The work's resulting shape changes according to the current number of war fatalities and the exhibition space she's assigned. A segment of the project, featuring only the fallen troops from California, was displayed in Los Angeles last fall; the full piece was last shown at a 2005 group exhibition at San Francisco's Yerba Buena Center for the Arts. There the portraits roughly formed the shape of the United States — its precise contours "constantly changing" as additional war deaths were reported and Prince added portraits to the wall.

Prince does not keep a precise count of the number of portraits she's drawn to date; the point of the project, after all, is "not relating to the information as numbers," as she puts it.

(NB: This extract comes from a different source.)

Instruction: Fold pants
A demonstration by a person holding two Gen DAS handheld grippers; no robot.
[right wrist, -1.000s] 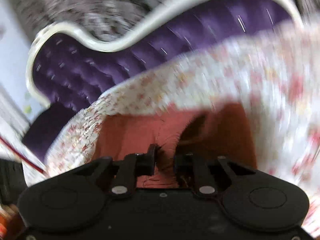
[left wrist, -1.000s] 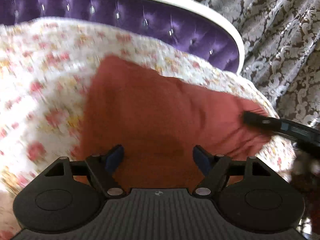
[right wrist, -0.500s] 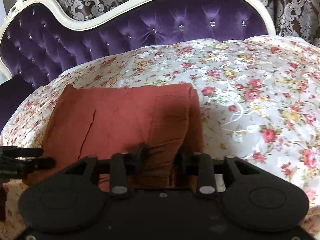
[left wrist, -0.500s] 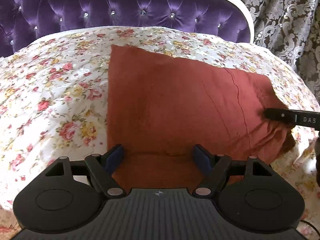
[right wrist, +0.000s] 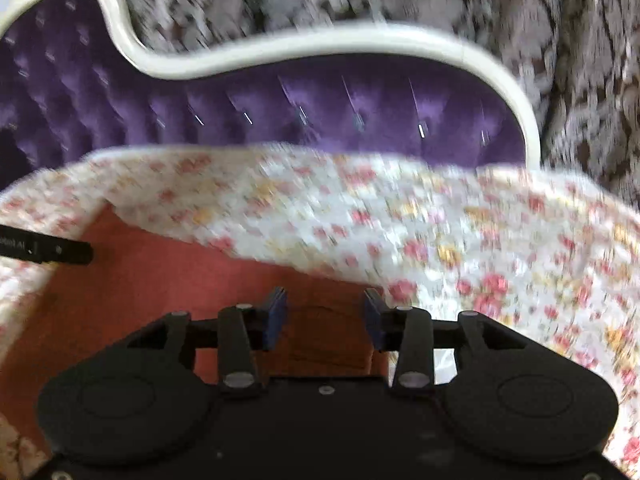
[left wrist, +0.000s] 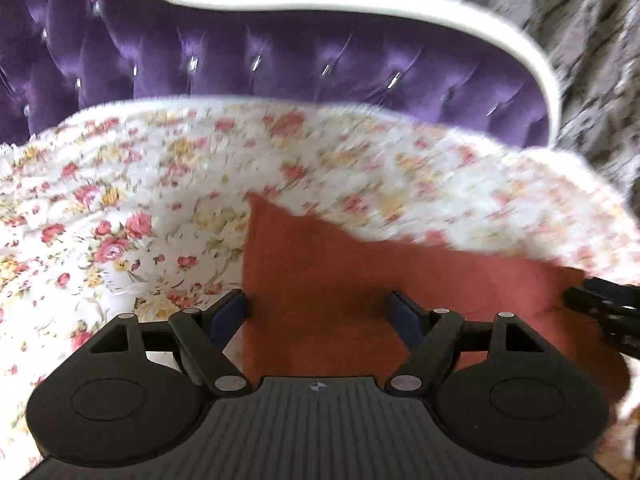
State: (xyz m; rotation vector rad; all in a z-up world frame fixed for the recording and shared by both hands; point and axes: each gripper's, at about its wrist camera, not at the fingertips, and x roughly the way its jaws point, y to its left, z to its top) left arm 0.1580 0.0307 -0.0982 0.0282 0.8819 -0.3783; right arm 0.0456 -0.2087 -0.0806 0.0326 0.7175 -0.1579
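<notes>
Rust-red pants lie flat on a floral bedspread that covers a bed backed by a tufted purple headboard with a white curved frame, patterned curtains hanging behind. Seen from the left wrist camera, the left gripper hovers just above the near part of the garment, its blue-padded fingers spread wide with nothing between them but the cloth below; the left pad sits at the garment's left edge, where red fabric meets the flowered cover, and the right pad is over the red cloth. At the right border of that view, the dark tip of the right gripper reaches in at the garment's right edge. From the right wrist camera, the right gripper is partly open, its blue pads apart and clear of the fabric beneath, gripping nothing; the pants spread from under its fingers toward the left, and the flowered bedspread fills the right side. A black finger of the left gripper juts in from the left border over the far corner of the cloth. Both views are blurred, and the far parts of the headboard and curtains are smeared.
</notes>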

She does, however, have an "approximate" idea: there will be more than 3,300 at the Venice Biennale's international show.

That exhibition — curated by Robert Storr, dean of the Yale School of Art — is to feature 96 artists, about a fifth of them from the United States. Titled "Think with the Senses, Feel with the Mind," its "argument," Storr has said, is that first-rate works combine both concept and beauty.

"American Servicemen and Women…" — though more topical than many of Prince's projects — bears important similarities to the rest of her work: it involves drawing and installation, operates in time, is site-specific, and expresses "a desire to be learning about my environment," as she puts it. So as to help her better understand "the space where I live," much of her art work "ends up being a kind of mapmaking," says Prince.

The UC Berkeley MFA student, a native of the Sierra Nevada foothills, has just completed a set of botanical murals for the Watershed Project, in Richmond, featuring native plants used in habitat-restoration projects (a strong interest for Prince). Following her move to San Francisco last fall from Stanford University, where she double majored in psychology and studio arts, she did a series of drawings cataloguing items in her apartment — from a space heater to kitchen items — "to make a portrait of my home." Her investigations "can be as local as that," she says, or as "global" as a contemplation of the human consequences of war.

Although the Venice Biennale is unknown territory for Prince, she's keenly aware that her memorial installation may engender criticism from the press, the art critics, or the public. With several hundred thousand visitors expected to attend the Biennale over the next seven months, "I fear I'll become the world's village idiot," she says. Will some, for instance, "read" her tribute to America's war dead as one that renders invisible the far heavier Iraqi toll? "I am an American," she reasons. "This is the material I'm allowed to work with."

Eschewing inflated claims about her project, Prince speaks of it as a investigative tool to help her understand and feel more deeply, through its execution, the reality of the "war on terror" in the Middle East. "Hearing the casualties keep climbing made me curious as to who these people were," she's said. "The number was not enough information for me. It was just an abstraction for a situation that deemed elaboration."

To get a better feel for the racial demographics of U.S. fatalities in Iraq, she chose to draw each portrait on one of five different colors of paper — from "honeysuckle" to a medium brown called "bisque" — corresponding to "very basic, general categories of skin tone" of the soldiers. And she deflects the suggestion that she's thinking about the war at every moment of the process. "Spending so much of my time" on the drawings, that would be hard to claim, Prince says. Rather, "it's a visceral experience" through which the human toll of war registers "visually and physically." Sometimes, long after completing a portrait, she'll encounter the person's face again in the news media. When that happens, it can feel hauntingly familiar to Prince — "like somebody I would have seen passing on the street."


"American Servicemen and Women Who Have Died in Iraq and Afghanistan..." was last fully installed at San Francisco's Yerba Buena Center for the Arts in 2005.